=== REQUIREMENT ===
Return each line of the listing that has the word "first" in it.

=== RECORDED DATA ===
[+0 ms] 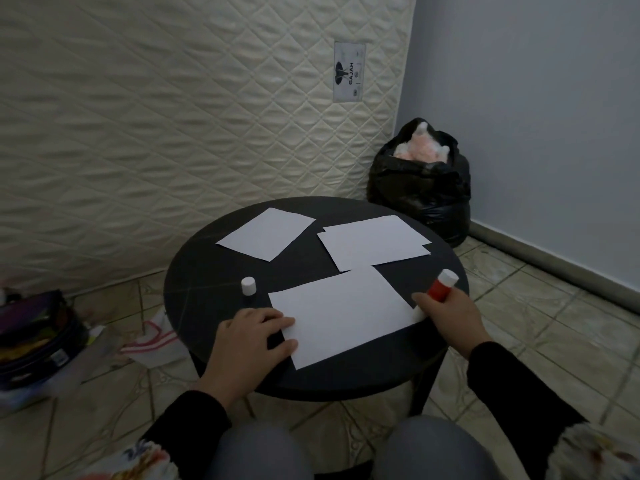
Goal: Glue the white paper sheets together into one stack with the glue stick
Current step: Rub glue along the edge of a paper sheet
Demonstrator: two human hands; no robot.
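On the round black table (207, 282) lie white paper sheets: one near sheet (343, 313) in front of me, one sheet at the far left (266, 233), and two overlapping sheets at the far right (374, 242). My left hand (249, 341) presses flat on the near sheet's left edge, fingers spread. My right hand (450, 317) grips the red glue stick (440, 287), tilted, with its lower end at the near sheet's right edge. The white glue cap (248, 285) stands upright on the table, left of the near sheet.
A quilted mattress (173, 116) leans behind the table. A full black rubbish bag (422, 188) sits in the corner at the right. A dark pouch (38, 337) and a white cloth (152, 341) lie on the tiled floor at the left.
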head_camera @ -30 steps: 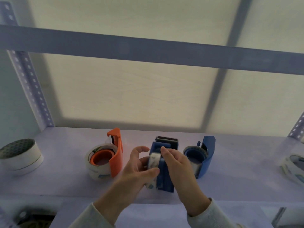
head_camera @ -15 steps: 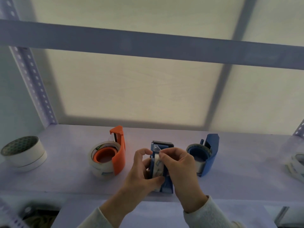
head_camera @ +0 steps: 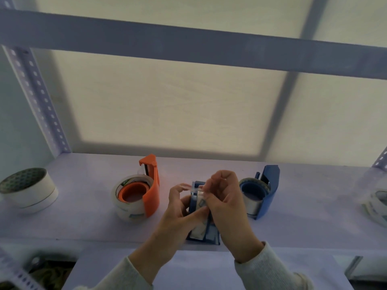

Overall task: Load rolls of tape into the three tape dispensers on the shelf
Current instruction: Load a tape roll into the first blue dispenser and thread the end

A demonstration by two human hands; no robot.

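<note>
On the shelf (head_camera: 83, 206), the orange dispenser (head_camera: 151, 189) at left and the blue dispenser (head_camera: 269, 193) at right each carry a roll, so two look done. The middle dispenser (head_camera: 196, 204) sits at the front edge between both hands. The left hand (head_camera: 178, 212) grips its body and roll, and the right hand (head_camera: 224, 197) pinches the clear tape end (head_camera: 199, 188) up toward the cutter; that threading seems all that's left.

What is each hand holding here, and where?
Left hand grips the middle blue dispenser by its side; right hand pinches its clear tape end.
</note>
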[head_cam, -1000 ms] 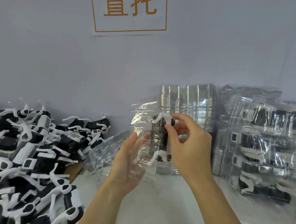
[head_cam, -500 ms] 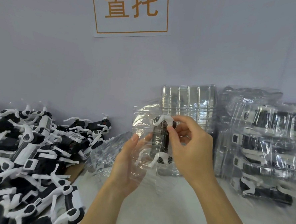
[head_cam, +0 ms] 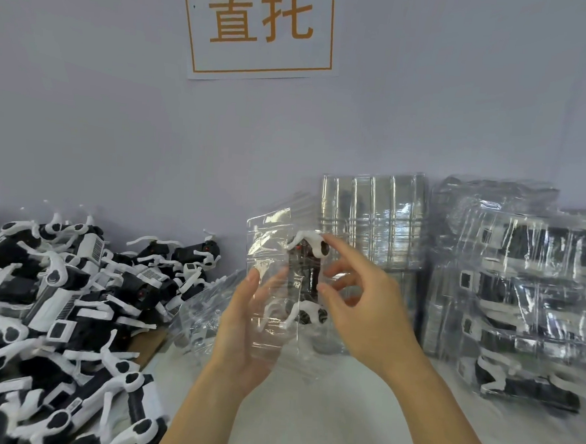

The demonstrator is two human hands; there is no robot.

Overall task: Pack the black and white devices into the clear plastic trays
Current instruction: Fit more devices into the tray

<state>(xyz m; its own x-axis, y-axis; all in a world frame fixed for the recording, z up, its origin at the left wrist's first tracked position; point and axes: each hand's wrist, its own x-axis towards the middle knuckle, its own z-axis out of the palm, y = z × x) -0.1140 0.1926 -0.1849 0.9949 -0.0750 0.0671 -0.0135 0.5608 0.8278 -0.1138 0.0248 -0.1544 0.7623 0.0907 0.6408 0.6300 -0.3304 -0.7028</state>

=== FINAL ANSWER ===
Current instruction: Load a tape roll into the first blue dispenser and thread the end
<state>(xyz m; its own x-axis, y-axis; all in a world frame fixed for the recording, z up, its origin at the left wrist's first tracked position; point and axes: each hand's wrist, its own x-axis towards the middle knuckle, its own z-axis out of the palm, y = z × x) -0.1140 0.1926 -0.1849 0.9949 -0.0750 0.0671 -0.0135 0.5608 0.8278 -0.1138 0.0248 -0.1544 0.7623 0.0907 0.6408 0.6300 -0.3304 -0.7028</state>

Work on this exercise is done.